• What to produce
Copy out the data below verbatim.

• Given data
-- -- --
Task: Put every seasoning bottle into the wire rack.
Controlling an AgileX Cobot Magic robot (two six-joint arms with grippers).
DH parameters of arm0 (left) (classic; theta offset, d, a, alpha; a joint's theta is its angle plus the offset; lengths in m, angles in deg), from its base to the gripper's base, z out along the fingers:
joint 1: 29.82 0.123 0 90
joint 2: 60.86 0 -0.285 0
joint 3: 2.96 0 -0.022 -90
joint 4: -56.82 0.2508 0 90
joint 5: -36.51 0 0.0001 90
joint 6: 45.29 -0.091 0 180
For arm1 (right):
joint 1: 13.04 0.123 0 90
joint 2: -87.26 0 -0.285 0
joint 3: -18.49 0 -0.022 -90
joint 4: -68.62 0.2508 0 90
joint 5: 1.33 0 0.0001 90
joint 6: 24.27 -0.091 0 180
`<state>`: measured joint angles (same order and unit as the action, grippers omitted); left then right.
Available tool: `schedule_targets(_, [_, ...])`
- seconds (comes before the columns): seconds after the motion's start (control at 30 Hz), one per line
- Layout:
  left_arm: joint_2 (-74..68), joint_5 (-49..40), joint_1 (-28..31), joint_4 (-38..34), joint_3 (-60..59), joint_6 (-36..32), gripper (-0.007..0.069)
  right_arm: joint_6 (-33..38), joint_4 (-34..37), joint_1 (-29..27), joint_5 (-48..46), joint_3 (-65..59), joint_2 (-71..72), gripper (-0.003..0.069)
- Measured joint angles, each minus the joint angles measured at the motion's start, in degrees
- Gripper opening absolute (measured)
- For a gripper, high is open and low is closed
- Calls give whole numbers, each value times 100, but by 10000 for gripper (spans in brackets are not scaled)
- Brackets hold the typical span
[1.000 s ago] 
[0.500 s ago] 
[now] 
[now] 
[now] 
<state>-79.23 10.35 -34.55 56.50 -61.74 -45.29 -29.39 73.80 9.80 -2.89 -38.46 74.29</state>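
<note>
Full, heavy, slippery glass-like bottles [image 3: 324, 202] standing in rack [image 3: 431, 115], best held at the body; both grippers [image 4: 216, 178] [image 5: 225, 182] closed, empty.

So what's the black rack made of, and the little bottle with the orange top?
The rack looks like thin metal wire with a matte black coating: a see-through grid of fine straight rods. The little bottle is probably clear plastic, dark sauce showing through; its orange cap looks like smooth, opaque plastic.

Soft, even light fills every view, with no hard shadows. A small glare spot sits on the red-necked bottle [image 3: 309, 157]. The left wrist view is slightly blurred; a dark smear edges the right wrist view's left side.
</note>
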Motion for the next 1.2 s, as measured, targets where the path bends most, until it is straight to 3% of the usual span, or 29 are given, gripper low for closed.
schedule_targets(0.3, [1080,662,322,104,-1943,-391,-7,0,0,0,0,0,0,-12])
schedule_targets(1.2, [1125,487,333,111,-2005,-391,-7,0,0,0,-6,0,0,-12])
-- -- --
• Response to the task
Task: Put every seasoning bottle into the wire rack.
Controlling an AgileX Cobot Magic robot (two six-joint arms with grippers).
DH parameters of arm0 (left) (classic; theta offset, d, a, alpha; a joint's theta is its angle plus the offset; lengths in m, angles in deg), from its base to the gripper's base, z out along the fingers:
joint 1: 29.82 0.123 0 90
joint 2: 60.86 0 -0.285 0
joint 3: 2.96 0 -0.022 -90
joint 4: -56.82 0.2508 0 90
joint 5: -36.51 0 0.0001 90
joint 6: 45.29 -0.091 0 180
For arm1 (right):
joint 1: 13.04 0.123 0 90
joint 2: -87.26 0 -0.285 0
joint 3: -18.49 0 -0.022 -90
joint 4: -68.62 0.2508 0 90
joint 5: 1.33 0 0.0001 90
joint 6: 24.27 -0.091 0 180
`<state>`: measured joint angles (same order and unit as the action, grippers omitted); left then right.
Available tool: `schedule_targets(_, [_, ...])`
- seconds (comes before the columns): seconds after the motion's start (control at 30 Hz), one per line
- Layout:
  left_arm: joint_2 (-74..68), joint_5 (-49..40), joint_1 (-28..31), joint_4 (-38..34), joint_3 (-60..59), joint_6 (-36..32), gripper (-0.007..0.069)
  right_arm: joint_6 (-33..38), joint_4 (-34..37), joint_1 (-29..27), joint_5 (-48..46), joint_3 (-65..59), joint_2 (-71..72), gripper (-0.003..0.069)
- Measured joint angles, each minus the joint angles measured at the motion's start, in degrees
- Gripper opening absolute (measured)
- For a gripper, high is open and low is closed
- Calls give whole numbers, each value times 100, but by 10000 for gripper (spans in brackets are not scaled)
- Brackets hold the typical span
[1.000 s ago] 
[0.500 s ago] 
[now] 
[now] 
[now] 
<state>-79.23 10.35 -34.55 56.50 -61.74 -45.29 -29.39 73.80 9.80 -2.89 -38.46 74.29</state>
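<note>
Full, heavy, slippery glass-like bottles [image 3: 324, 202] standing in rack [image 3: 431, 115], best held at the body; both grippers [image 4: 216, 178] [image 5: 225, 182] closed, empty.

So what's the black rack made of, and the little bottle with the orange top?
The rack looks like thin metal wire with a matte black coating: a see-through grid of fine straight rods. The little bottle is probably clear plastic, dark sauce showing through; its orange cap looks like smooth, opaque plastic.

Soft, even light fills every view, with no hard shadows. A small glare spot sits on the red-necked bottle [image 3: 309, 157]. The left wrist view is slightly blurred; a dark smear edges the right wrist view's left side.
</note>
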Motion for the next 1.2 s, as measured, targets where the path bends most, until it is straight to 3% of the usual span, or 29 are given, gripper low for closed.
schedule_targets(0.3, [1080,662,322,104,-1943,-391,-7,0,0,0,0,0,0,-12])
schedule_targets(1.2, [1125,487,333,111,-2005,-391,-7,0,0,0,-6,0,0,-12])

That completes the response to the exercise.